**EXERCISE INSTRUCTIONS**
Extract from the entries below, exactly as given, only the lines from the line containing "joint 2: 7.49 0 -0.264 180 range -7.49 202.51" to the line containing "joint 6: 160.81", both lines included.

════

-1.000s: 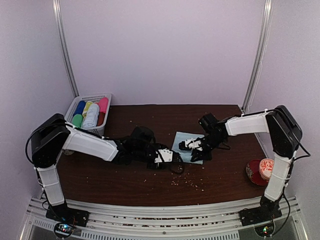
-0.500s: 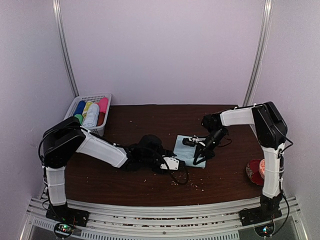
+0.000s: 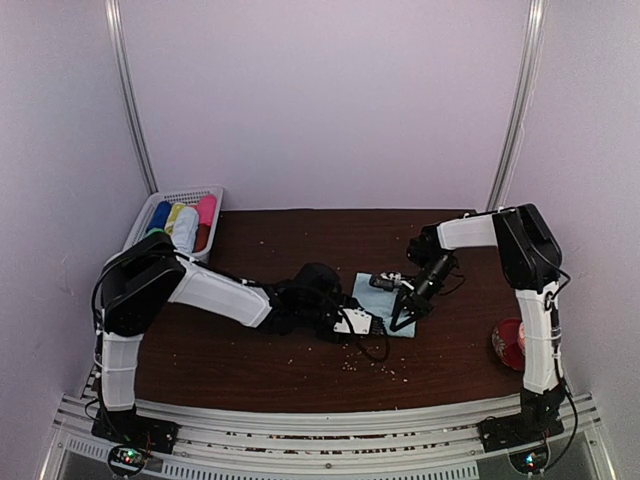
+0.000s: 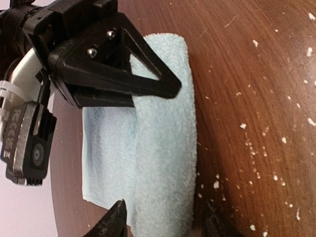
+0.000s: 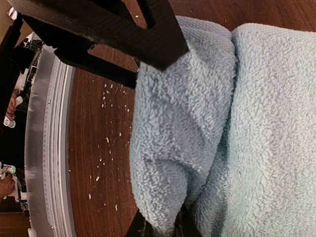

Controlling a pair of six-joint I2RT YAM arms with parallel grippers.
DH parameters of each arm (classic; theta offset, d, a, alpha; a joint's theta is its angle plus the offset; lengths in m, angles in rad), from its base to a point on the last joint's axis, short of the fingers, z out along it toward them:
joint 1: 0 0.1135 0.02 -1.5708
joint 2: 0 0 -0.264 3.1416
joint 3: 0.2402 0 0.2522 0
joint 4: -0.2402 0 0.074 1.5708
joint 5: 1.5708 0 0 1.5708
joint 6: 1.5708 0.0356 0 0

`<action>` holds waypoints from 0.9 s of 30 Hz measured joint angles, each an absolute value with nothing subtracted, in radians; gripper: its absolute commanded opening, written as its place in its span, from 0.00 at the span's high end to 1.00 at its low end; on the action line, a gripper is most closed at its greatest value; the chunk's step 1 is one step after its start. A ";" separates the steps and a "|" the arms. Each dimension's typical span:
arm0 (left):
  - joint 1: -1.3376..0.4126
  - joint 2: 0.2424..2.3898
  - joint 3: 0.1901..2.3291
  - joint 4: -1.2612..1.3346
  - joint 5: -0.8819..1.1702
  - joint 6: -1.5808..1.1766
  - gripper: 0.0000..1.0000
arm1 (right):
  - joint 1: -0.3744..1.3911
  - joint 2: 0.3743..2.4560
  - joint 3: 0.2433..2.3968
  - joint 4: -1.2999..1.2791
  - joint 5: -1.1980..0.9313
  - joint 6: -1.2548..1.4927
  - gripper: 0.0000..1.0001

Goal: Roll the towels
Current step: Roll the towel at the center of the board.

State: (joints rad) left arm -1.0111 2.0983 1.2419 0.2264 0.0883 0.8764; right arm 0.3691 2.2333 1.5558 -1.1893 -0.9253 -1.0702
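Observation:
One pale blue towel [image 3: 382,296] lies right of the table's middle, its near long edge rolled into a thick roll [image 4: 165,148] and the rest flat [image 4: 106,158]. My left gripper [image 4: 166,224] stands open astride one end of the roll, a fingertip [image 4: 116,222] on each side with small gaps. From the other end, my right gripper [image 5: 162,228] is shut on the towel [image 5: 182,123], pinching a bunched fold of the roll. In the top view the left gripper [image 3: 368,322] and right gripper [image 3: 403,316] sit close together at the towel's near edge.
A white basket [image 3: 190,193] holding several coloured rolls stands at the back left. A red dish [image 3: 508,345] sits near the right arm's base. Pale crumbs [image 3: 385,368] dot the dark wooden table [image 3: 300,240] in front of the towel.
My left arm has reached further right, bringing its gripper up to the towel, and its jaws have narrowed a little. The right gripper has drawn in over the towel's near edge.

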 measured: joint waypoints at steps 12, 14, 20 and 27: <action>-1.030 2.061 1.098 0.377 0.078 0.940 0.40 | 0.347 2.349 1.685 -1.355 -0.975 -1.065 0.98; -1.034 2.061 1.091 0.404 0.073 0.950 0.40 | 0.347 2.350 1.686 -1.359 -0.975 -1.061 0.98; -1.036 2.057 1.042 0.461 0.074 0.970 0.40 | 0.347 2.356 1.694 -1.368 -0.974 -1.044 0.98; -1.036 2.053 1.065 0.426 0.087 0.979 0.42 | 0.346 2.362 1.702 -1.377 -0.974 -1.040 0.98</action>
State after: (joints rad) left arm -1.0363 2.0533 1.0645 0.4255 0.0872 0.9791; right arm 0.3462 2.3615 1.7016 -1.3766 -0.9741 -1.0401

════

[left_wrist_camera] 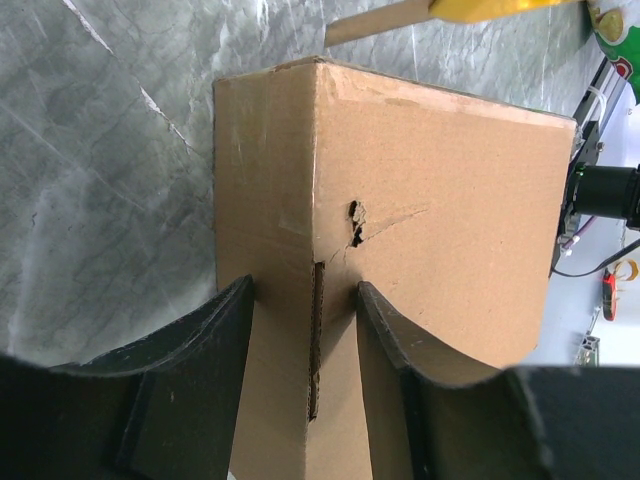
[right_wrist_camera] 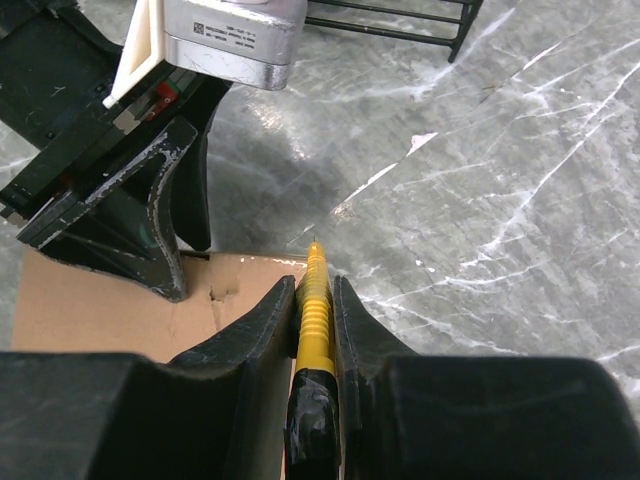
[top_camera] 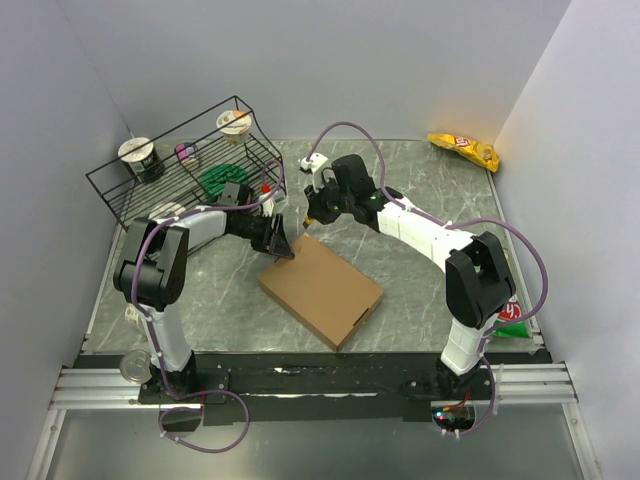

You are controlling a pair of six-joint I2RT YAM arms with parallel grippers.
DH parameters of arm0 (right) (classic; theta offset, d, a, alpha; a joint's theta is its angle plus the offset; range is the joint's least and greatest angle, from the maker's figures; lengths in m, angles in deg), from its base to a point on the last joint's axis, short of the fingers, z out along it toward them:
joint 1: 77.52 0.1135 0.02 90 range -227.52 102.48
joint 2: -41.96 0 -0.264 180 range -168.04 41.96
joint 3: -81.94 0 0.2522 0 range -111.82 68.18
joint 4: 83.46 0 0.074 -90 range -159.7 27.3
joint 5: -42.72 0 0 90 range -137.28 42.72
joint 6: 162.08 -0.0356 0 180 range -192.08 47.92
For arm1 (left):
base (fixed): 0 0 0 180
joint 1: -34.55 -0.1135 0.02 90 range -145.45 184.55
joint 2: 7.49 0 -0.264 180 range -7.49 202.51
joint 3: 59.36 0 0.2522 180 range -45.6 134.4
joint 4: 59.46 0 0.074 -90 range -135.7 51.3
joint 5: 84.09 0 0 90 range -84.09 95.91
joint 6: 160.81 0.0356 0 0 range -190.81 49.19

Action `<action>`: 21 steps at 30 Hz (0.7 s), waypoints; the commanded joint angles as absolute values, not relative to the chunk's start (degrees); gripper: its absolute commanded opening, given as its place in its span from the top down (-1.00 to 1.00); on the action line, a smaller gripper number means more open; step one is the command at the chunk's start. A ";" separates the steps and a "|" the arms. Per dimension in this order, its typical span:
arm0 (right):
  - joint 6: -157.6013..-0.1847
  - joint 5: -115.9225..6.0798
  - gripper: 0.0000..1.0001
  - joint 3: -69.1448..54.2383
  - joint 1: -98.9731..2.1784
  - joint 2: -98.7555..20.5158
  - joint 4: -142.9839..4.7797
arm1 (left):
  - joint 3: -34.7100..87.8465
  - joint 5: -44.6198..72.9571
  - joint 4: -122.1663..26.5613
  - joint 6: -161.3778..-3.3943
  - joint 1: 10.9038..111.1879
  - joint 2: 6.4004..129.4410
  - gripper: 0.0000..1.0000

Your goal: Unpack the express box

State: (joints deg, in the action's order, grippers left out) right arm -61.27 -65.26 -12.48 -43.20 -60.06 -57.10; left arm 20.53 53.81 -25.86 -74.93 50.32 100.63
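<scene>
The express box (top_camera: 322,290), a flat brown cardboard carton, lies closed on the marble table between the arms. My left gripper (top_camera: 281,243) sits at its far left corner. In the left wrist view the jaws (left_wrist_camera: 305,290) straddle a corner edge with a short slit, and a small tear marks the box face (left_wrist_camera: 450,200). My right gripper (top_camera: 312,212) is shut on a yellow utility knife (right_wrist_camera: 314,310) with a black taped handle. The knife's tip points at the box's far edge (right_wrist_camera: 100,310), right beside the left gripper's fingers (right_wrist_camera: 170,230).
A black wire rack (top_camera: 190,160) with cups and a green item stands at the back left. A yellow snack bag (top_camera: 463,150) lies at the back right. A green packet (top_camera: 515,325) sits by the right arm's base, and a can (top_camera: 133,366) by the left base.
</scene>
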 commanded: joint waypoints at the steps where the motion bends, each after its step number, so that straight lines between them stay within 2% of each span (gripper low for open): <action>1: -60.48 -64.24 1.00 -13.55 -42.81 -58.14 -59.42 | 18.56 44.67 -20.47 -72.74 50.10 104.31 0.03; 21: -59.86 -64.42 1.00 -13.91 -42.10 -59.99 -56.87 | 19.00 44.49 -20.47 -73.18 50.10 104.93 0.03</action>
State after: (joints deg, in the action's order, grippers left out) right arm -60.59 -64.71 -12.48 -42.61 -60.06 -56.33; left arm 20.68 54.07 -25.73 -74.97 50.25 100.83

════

**RESULT BELOW**
joint 2: 7.49 0 -0.264 180 range -7.49 202.51
joint 3: 59.36 0 0.2522 180 range -45.6 134.4
joint 4: 59.46 0 0.074 -90 range -135.7 51.3
joint 5: 84.09 0 0 90 range -84.09 95.91
joint 6: 160.81 0.0356 0 0 range -190.81 49.19

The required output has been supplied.